> _PROBLEM DETAILS_
Please return the lines of the data below, word for word, from the first line through the line containing "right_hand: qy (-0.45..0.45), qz".

> _MATERIAL PROVIDED_
• • •

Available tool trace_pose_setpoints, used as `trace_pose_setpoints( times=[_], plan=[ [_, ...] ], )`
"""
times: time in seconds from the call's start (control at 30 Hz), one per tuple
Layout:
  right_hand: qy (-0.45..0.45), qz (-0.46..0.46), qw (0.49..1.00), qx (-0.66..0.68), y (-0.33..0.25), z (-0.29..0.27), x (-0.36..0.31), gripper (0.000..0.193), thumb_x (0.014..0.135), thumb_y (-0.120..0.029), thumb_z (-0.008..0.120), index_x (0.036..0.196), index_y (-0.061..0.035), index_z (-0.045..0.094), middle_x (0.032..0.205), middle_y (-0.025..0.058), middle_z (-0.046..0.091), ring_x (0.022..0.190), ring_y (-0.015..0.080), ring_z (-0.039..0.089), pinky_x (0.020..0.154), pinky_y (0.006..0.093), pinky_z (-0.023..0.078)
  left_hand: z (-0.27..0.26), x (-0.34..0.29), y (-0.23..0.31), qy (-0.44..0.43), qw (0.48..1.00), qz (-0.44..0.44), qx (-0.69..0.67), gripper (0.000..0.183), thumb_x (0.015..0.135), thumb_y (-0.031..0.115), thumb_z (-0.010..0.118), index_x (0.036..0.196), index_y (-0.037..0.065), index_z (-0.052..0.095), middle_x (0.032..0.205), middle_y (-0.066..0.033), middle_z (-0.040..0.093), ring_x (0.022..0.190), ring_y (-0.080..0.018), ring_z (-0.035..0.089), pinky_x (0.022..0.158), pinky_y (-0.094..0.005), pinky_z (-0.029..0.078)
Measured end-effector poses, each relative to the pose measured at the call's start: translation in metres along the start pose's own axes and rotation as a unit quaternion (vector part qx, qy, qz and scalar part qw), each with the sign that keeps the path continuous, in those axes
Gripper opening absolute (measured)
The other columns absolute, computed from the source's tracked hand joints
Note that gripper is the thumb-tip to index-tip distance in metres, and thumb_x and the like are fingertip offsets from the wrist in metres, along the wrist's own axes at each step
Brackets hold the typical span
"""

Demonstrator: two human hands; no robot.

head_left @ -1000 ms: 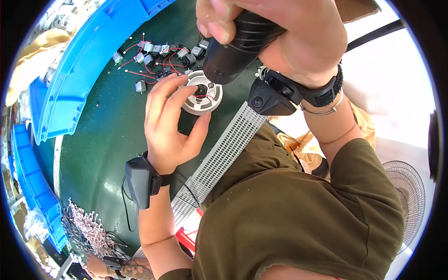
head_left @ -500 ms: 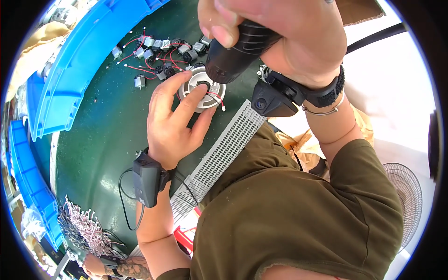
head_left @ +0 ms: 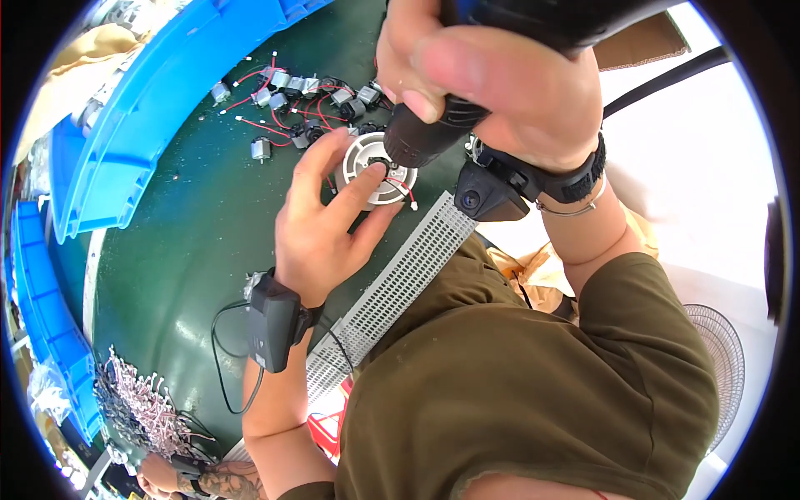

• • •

> _EXERCISE ANSWER_
Available tool trace_pose_setpoints, used as `trace_pose_setpoints( times=[_], plan=[ [_, ...] ], )`
"""
times: time in seconds from the call's start (control at 30 Hz), one per tuple
Layout:
  right_hand: qy (-0.45..0.45), qz (-0.46..0.46), qw (0.49..1.00), qx (-0.66..0.68), y (-0.33..0.25), z (-0.29..0.27), x (-0.36..0.31), gripper (0.000..0.193), thumb_x (0.014..0.135), thumb_y (-0.120..0.029), thumb_z (-0.008..0.120), index_x (0.036..0.196), index_y (-0.061..0.035), index_z (-0.045..0.094), middle_x (0.032..0.205), middle_y (-0.025..0.058), middle_z (-0.046..0.091), ring_x (0.022..0.190), ring_y (-0.015..0.080), ring_z (-0.039..0.089), pinky_x (0.020..0.154), pinky_y (0.006..0.093), pinky_z (-0.023..0.078)

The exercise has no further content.